En 2017, la Libye a perçu 14 milliards de dollars de ses ventes de pétrole, trois fois plus que l’année précédente. Mais en 2010, l’année précédant la révolution, les exportations de pétrole ont apporté environ 47 milliards de dollars au budget national. Il est vrai que récemment, la quantité d’« or noir » extraite est passée à un million de barils par jour, mais ce chiffre est encore inférieur au niveau d’avant la révolution, 1,6 million de barils par jour.
Sur les 150 pays répertoriés dans le classement des « meilleurs pays pour les entreprises étrangères » par le magazine Forbes, la Libye occupe l’avant-dernière position.

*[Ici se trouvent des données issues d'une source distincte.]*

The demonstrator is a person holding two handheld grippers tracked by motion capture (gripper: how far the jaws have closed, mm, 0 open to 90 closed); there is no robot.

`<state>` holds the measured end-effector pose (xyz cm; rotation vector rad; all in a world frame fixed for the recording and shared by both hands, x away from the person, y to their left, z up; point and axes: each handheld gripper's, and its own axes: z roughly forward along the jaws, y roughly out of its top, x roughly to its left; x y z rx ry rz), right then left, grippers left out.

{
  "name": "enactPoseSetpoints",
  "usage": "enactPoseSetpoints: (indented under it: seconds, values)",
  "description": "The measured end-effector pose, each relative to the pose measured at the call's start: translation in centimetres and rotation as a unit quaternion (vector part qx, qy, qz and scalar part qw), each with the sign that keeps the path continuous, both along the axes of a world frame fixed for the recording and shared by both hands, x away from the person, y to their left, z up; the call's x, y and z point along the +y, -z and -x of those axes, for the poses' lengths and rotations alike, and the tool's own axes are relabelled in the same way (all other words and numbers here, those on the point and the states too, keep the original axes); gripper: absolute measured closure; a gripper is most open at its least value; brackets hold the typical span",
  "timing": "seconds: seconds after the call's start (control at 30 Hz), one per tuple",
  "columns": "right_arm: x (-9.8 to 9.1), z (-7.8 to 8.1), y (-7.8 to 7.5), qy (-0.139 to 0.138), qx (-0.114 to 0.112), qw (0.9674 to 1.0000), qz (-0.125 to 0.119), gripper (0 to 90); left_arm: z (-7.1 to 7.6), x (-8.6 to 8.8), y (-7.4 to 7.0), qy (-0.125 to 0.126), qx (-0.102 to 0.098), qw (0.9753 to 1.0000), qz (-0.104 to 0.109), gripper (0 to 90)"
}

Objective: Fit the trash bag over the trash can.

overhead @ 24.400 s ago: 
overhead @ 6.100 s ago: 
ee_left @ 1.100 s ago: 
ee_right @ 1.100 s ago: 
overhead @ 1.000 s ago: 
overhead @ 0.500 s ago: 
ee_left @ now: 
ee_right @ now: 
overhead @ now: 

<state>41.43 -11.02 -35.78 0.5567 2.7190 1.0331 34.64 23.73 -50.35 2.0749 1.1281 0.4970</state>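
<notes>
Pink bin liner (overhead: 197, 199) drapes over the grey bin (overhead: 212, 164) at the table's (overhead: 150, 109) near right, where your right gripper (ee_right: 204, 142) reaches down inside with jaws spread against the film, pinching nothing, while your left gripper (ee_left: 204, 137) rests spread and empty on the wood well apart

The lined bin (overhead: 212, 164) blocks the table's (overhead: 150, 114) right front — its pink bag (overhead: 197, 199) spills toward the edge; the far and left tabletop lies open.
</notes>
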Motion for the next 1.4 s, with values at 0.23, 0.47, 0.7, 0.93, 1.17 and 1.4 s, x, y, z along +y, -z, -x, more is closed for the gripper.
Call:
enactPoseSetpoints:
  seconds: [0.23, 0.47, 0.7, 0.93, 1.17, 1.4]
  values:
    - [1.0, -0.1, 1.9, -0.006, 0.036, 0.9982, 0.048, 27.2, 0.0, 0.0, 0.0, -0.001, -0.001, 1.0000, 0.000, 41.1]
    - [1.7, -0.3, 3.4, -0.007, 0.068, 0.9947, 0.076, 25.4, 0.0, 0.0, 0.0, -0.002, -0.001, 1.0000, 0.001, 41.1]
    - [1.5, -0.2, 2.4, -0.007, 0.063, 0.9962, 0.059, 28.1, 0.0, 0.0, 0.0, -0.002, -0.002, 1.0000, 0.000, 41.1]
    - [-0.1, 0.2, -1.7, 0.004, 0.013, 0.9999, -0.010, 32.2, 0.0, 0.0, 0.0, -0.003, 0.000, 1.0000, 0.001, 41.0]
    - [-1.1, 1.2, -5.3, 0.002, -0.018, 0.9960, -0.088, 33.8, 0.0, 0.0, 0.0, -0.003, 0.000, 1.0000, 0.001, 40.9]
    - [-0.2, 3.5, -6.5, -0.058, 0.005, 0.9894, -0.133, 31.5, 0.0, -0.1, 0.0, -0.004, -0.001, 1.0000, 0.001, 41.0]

Résultat de cette situation, l’attitude de la population à l’égard des idéaux de la révolution de février sont en train de changer. Aujourd’hui, dans les cercles politiques et médiatiques de Libye, on observe une division claire entre les « Févriéristes » et les « Septembristes ».
Les « Févriéristes » sont ceux qui soutiennent totalement la révolution du 17 février et sont convaincus que les « rebelles contre un régime despotique » ont remporté une juste victoire.
Ceux qui soutiennent l’ancien régime de Kadhafi sont appelés « Septembristes » car c’est la Révolution de septembre qui a porté Kadhafi au pouvoir. Ce camp, hochant la tête d’étonnement, se demande s’il valait la peine de verser autant de sang, de perdre des vies et de subir d’énormes pertes matérielles pour terminer simplement dans l’État actuellement divisé qu’est la Libye.
Ces deux courants de pensée ont leurs propres factions libérale, islamiste et laïque. C’est pourquoi de nombreux analystes politiques locaux les incitent à trouver des points d’accord communs, d’éviter les positions extrêmes et de placer les intérêts de leur pays au-dessus de leurs calculs et préoccupations politiques égoïstes.
Par exemple, Fatima Hamroush, une ancienne ministre dans le gouvernement post-révolutionnaire de la Libye, a demandé la création d’un cabinet ministériel d’urgence composé de politiciens aux affiliations très diverses, y compris d’anciens associés de Kadhafi. Cela bien que Dr. Hamroush ait été autrefois une critique féroce du régime précédent.
Il semble possible qu’un consensus politique, atteint dans le respect de la loi, puisse combler le vide institutionnel actuel. Mais la société libyenne est toujours divisée par les chocs puissants qu’elle a subis dans une guerre impliquant l’OTAN et d’autres puissances étrangères et pendant la période de conflits sectaires qui ont suivi.
Les milieux politiques sont déchirés par les désaccords et pris en otage par des ressentiments, des soupçons et des animosités mutuels qui se sont accumulés au fil des années.